WHAT YOU WILL DO =
Write down the whole listing below again without changing a word.
[[ MATERIAL PROVIDED, beginning ]]
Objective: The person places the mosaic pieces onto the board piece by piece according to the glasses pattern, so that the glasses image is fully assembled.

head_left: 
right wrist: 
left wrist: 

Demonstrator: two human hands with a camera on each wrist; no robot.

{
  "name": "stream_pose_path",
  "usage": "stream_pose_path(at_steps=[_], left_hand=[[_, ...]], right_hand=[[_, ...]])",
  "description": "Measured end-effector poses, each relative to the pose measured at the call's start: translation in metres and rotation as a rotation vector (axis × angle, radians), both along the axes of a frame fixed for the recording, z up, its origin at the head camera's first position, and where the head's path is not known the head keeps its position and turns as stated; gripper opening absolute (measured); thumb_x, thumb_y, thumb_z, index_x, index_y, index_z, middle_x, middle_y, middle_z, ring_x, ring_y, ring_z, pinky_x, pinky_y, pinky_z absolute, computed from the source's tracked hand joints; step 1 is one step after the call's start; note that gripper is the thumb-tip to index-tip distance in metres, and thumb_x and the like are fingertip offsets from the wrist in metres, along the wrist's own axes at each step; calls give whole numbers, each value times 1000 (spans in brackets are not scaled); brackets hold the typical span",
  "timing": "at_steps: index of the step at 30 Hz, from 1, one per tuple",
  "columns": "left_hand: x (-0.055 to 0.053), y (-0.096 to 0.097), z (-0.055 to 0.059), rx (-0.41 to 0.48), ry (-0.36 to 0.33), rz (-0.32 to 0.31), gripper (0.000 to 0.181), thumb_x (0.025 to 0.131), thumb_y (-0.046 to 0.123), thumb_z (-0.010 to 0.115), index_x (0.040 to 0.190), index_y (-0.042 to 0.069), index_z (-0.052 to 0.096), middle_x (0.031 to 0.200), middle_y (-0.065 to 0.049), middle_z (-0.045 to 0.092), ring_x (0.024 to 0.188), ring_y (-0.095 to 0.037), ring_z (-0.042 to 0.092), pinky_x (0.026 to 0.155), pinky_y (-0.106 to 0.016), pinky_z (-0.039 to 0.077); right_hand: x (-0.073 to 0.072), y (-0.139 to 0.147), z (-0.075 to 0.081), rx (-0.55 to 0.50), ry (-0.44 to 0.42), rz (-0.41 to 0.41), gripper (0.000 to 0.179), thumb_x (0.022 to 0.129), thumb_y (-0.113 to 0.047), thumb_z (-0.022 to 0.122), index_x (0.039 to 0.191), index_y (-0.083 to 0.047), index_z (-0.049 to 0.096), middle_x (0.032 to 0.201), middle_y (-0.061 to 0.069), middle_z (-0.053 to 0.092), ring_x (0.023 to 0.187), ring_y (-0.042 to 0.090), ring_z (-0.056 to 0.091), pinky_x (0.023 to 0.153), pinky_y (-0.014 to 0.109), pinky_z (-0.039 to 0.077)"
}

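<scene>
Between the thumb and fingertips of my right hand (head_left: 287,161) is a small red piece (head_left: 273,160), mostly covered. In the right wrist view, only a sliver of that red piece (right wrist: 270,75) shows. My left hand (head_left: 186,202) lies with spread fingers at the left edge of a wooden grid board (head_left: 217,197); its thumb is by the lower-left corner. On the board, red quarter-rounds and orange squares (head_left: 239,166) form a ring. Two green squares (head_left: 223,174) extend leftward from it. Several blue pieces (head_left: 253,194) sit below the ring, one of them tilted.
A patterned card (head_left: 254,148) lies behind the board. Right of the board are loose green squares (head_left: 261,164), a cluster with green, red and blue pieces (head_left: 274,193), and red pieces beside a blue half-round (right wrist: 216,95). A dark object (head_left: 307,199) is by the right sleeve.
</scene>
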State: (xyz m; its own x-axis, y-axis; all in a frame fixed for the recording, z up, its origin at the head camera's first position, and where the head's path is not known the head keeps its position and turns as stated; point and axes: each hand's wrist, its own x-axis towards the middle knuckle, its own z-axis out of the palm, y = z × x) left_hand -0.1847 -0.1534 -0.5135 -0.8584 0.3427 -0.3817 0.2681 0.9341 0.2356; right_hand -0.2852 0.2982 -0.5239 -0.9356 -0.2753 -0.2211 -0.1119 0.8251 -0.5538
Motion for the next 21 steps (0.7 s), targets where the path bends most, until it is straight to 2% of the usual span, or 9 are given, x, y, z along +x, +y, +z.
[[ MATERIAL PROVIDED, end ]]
YOUR RESPONSE =
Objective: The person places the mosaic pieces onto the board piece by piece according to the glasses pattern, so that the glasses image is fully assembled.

head_left: 
right wrist: 
left wrist: 

Demonstrator: two human hands with a camera on each wrist; no robot.

{
  "name": "stream_pose_path",
  "usage": "stream_pose_path(at_steps=[_], left_hand=[[_, ...]], right_hand=[[_, ...]])",
  "description": "Measured end-effector poses, each relative to the pose measured at the call's start: translation in metres and rotation as a rotation vector (axis × angle, radians), both along the axes of a frame fixed for the recording, z up, its origin at the head camera's first position, and where the head's path is not known the head keeps its position and turns as stated; gripper opening absolute (measured); thumb_x, thumb_y, thumb_z, index_x, index_y, index_z, middle_x, middle_y, middle_z, ring_x, ring_y, ring_z, pinky_x, pinky_y, pinky_z absolute, computed from the source's tracked hand joints; step 1 is one step after the call's start; note that gripper is the thumb-tip to index-tip distance in metres, and thumb_x and the like are fingertip offsets from the wrist in metres, along the wrist's own axes at each step; calls give whole numbers, each value times 1000 (spans in brackets are not scaled); brackets hold the typical span",
  "timing": "at_steps: index of the step at 30 Hz, from 1, one per tuple",
  "columns": "left_hand: x (-0.055 to 0.053), y (-0.096 to 0.097), z (-0.055 to 0.059), rx (-0.41 to 0.48), ry (-0.36 to 0.33), rz (-0.32 to 0.31), gripper (0.000 to 0.181), thumb_x (0.025 to 0.131), thumb_y (-0.046 to 0.123), thumb_z (-0.010 to 0.115), index_x (0.040 to 0.190), index_y (-0.042 to 0.069), index_z (-0.052 to 0.096), middle_x (0.031 to 0.200), middle_y (-0.065 to 0.049), middle_z (-0.045 to 0.092), ring_x (0.024 to 0.188), ring_y (-0.095 to 0.037), ring_z (-0.042 to 0.092), pinky_x (0.026 to 0.155), pinky_y (-0.106 to 0.016), pinky_z (-0.039 to 0.077); right_hand: x (-0.073 to 0.072), y (-0.139 to 0.147), z (-0.075 to 0.081), rx (-0.55 to 0.50), ry (-0.44 to 0.42), rz (-0.41 to 0.41), gripper (0.000 to 0.179), thumb_x (0.022 to 0.129), thumb_y (-0.113 to 0.047), thumb_z (-0.022 to 0.122), index_x (0.039 to 0.191), index_y (-0.083 to 0.047), index_z (-0.049 to 0.096), middle_x (0.032 to 0.201), middle_y (-0.061 to 0.069), middle_z (-0.053 to 0.092), ring_x (0.023 to 0.187), ring_y (-0.042 to 0.090), ring_z (-0.056 to 0.091), pinky_x (0.023 to 0.153), pinky_y (-0.014 to 0.109), pinky_z (-0.039 to 0.077)"
}

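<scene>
Between the thumb and fingertips of my right hand (head_left: 287,161) is a small red piece (head_left: 273,160), mostly covered. In the right wrist view, only a sliver of that red piece (right wrist: 270,75) shows. My left hand (head_left: 186,202) lies with spread fingers at the left edge of a wooden grid board (head_left: 217,197); its thumb is by the lower-left corner. On the board, red quarter-rounds and orange squares (head_left: 239,166) form a ring. Two green squares (head_left: 223,174) extend leftward from it. Several blue pieces (head_left: 253,194) sit below the ring, one of them tilted.
A patterned card (head_left: 254,148) lies behind the board. Right of the board are loose green squares (head_left: 261,164), a cluster with green, red and blue pieces (head_left: 274,193), and red pieces beside a blue half-round (right wrist: 216,95). A dark object (head_left: 307,199) is by the right sleeve.
</scene>
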State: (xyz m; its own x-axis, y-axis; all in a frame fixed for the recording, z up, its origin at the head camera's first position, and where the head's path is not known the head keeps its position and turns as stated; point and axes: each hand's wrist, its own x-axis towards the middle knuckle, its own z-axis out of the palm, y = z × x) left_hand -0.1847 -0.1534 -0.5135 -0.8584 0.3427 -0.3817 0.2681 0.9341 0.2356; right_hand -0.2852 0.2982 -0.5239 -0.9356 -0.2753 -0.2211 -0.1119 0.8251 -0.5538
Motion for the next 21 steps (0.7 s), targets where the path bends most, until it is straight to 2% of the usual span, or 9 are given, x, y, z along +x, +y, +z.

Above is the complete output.